▼

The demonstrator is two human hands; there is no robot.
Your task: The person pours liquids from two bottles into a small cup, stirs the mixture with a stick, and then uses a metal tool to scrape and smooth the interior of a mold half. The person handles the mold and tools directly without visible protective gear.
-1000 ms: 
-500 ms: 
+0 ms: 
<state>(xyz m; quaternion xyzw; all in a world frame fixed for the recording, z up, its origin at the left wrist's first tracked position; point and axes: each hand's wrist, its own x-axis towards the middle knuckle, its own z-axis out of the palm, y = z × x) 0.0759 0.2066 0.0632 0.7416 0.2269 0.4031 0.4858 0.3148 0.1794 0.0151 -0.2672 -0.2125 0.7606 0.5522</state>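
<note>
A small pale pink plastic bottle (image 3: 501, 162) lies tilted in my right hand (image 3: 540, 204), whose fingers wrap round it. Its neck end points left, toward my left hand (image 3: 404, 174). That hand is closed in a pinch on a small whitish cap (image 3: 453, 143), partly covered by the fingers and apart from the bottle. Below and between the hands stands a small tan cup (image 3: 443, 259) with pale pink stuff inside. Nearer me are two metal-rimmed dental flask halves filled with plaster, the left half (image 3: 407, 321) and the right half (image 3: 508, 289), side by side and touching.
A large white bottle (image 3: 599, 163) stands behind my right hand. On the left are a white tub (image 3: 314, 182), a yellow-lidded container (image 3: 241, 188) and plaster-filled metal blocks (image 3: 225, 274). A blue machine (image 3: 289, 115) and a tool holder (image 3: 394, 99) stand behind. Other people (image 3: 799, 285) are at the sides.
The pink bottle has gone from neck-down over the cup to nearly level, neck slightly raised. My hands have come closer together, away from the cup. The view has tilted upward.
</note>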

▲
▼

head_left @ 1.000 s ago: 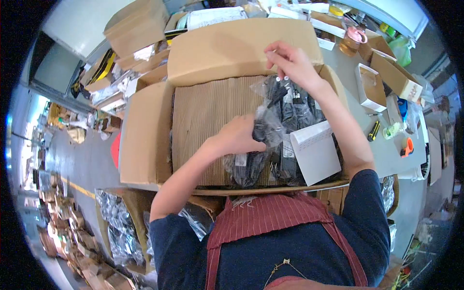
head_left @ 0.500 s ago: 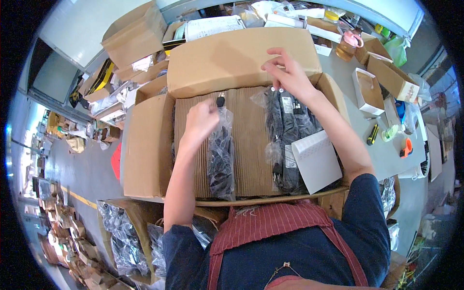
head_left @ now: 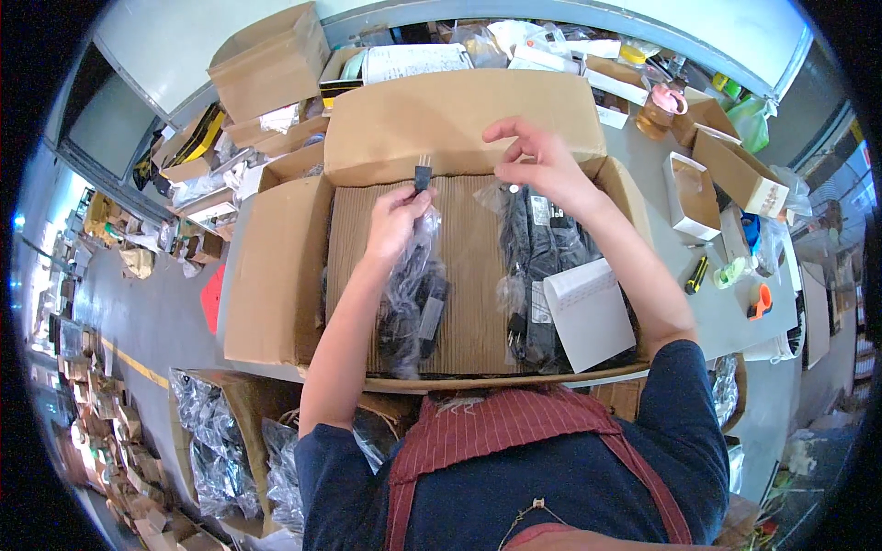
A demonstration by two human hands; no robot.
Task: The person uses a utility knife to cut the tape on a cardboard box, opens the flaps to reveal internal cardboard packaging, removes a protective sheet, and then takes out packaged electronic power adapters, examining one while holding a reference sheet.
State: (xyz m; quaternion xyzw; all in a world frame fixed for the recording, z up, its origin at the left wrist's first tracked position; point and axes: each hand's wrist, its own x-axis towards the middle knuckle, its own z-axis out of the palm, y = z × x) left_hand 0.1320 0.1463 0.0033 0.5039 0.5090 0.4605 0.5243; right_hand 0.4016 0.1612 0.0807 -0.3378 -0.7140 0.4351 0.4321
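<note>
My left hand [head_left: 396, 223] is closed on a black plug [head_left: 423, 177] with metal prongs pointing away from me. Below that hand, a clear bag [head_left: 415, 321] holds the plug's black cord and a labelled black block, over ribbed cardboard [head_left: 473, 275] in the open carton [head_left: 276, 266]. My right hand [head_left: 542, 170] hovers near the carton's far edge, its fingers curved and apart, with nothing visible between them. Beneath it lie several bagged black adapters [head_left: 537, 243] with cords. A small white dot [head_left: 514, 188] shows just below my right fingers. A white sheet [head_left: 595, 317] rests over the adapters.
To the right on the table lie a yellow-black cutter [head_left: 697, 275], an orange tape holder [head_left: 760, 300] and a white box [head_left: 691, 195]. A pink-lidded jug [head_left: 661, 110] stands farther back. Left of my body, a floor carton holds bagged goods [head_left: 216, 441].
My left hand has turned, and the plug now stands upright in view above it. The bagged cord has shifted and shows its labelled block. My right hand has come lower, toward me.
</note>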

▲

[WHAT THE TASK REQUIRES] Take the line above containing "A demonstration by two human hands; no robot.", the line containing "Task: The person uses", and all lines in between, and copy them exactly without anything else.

[ANSWER BELOW]
A demonstration by two human hands; no robot.
Task: The person uses a utility knife to cut the tape on a cardboard box, opens the flaps to reveal internal cardboard packaging, removes a protective sheet, and then takes out packaged electronic power adapters, examining one while holding a reference sheet.

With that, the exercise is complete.